Realizzato primo reimpianto di tessuto ovarico con chirurgia robotica

Grazie all’intervento una giovane donna, guarita da un tumore, torna fertile dopo la diagnosi di menopausa precoce. Il traguardo è stato raggiunto all’Istituto Regina Elena di Roma e annunciato in occasione dell’evento “Oncofertilità: cure che proteggono il futuro”

Durante il recente evento “Oncofertilità: cure che proteggono il futuro”, organizzato all’Istituto Nazionale dei Tumori Regina Elena (IRE) di Roma in occasione della Giornata mondiale per la sicurezza delle cure e della persona assistita, sono stati segnalati i risultati del primo reimpianto di tessuto ovarico realizzato con tecnica robotica a singolo accesso in una paziente oncologica. La giovane donna in menopausa precoce, dopo aver superato un tumore, ha ripreso il ciclo mestruale a quattro mesi dall’intervento di reimpianto. L’importante traguardo, che rappresenta una svolta internazionale nell’oncofertilità, è stato raggiunto all’IRE dall’equipe di chirurghi di Enrico Vizza, direttore della UOC di Ginecologia Oncologica e del Centro di Oncofertilità IFO.

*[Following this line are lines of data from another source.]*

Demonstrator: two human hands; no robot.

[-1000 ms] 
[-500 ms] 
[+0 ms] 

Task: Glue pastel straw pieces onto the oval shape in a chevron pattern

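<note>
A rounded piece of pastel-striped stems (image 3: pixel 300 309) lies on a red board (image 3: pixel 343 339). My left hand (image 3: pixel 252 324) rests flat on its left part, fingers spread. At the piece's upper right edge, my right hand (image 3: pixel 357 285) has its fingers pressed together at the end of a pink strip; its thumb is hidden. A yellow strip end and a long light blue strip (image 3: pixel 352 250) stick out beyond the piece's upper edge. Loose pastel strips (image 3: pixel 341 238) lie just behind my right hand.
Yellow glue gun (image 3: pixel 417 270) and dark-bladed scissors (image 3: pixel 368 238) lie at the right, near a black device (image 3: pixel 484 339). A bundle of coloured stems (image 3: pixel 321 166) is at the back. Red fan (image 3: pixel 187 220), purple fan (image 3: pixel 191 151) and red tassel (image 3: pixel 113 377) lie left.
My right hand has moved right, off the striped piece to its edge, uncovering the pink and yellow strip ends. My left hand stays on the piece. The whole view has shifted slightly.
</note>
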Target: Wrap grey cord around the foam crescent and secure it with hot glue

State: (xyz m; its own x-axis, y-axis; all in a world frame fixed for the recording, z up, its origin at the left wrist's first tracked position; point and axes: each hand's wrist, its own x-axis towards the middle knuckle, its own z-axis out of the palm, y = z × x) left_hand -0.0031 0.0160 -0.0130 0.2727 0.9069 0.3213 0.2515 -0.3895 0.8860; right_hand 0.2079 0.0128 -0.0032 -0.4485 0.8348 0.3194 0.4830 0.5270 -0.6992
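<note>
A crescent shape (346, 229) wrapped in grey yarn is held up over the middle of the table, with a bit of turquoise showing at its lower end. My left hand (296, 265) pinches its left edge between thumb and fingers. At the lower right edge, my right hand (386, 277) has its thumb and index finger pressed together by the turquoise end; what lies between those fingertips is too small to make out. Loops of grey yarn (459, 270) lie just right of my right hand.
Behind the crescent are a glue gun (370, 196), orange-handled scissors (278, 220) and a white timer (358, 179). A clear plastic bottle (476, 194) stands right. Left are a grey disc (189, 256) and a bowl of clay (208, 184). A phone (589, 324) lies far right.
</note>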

Oncofertilità e chirurgia robotica

La chirurgia robotica permette una visione tridimensionale ingrandita, simile a quella di un microscopio, senza problemi di tremore. Nel caso del reimpianto di tessuto ovarico, il chirurgo può osservare dettagli poco visibili a occhio nudo e individuare con precisione le aree più vascolarizzate in cui collocare i frammenti di tessuto da impiantare, accedendo dall’ombelico con una unica incisione di pochi centimetri.

«La chirurgia robotica a singolo accesso ci consente di unire rapidità, precisione e minore impatto sui tessuti – segnala Enrico Vizza –. Lavoriamo su frammenti di pochi millimetri come se stessimo scrivendo con una penna, ma in un campo visivo ingrandito che ci permette di preservare al meglio la vitalità del tessuto. Questo significa aumentare le chance di successo per le pazienti che hanno già affrontato un percorso oncologico e restituire loro la prospettiva di diventare madri».

L’intervento sulla giovane paziente

Nella giovane donna operata all’IRE, l’impiego della chirurgia robotica 3D di ultima generazione a singolo accesso ha permesso di reimpiantare circa 25 frammenti di tessuto ovarico, ciascuno di pochi millimetri, con tempi dimezzati rispetto alla laparoscopia tradizionale. Un’operazione che in passato richiedeva più di una ora di intervento minuzioso è stata completata in circa 30 minuti, cosa che può fare la differenza. Il tempo ridotto di permanenza del tessuto fuori dall’organismo limita infatti lo stress ischemico e termico, aumentando la probabilità di attecchimento e di ripresa della funzione ormonale e riproduttiva.

La rete interaziandale

Il nuovo traguardo è stato reso possibile anche grazie a un modello di rete interaziendale unico in Italia, che vede il Regina Elena collaborare con il Policlinico Gemelli, l’Ospedale Pediatrico Bambino Gesù, l’Ospedale S. Pertini e l’ASL Roma 1. Grazie a protocolli condivisi e alla formazione garantita dagli esperti IRE, le pazienti non devono spostarsi da un ospedale all’altro: l’espianto del tessuto ovarico avviene nella stessa struttura in cui vengono curate per il tumore e viene poi trasferito alla Banca del Tessuto Ovarico e Cellule Germinali dell’IFO, unica nella Regione Lazio certificata dal Centro Nazionale Trapianti. Questo garantisce continuità di cura, prossimità e una presa in carico totale in un momento di grande fragilità, permettendo alle pazienti di sentirsi sempre seguite nello stesso percorso assistenziale.

Il successo dell’intervento di reimpianto conferma inoltre il ruolo di eccellenza del Centro per la tutela dell’Oncofertilità IFO. Dalla sua nascita nel 2018, circa 400 giovani donne hanno avuto colloqui di counseling, oltre 100 hanno effettuato il prelievo e la crioconservazione del tessuto ovarico, la percentuale di gravidanza dopo reimpianto si attesta intorno al 30%, mentre la ripresa della funzionalità ovarica è riportata nel 90-100% dei casi.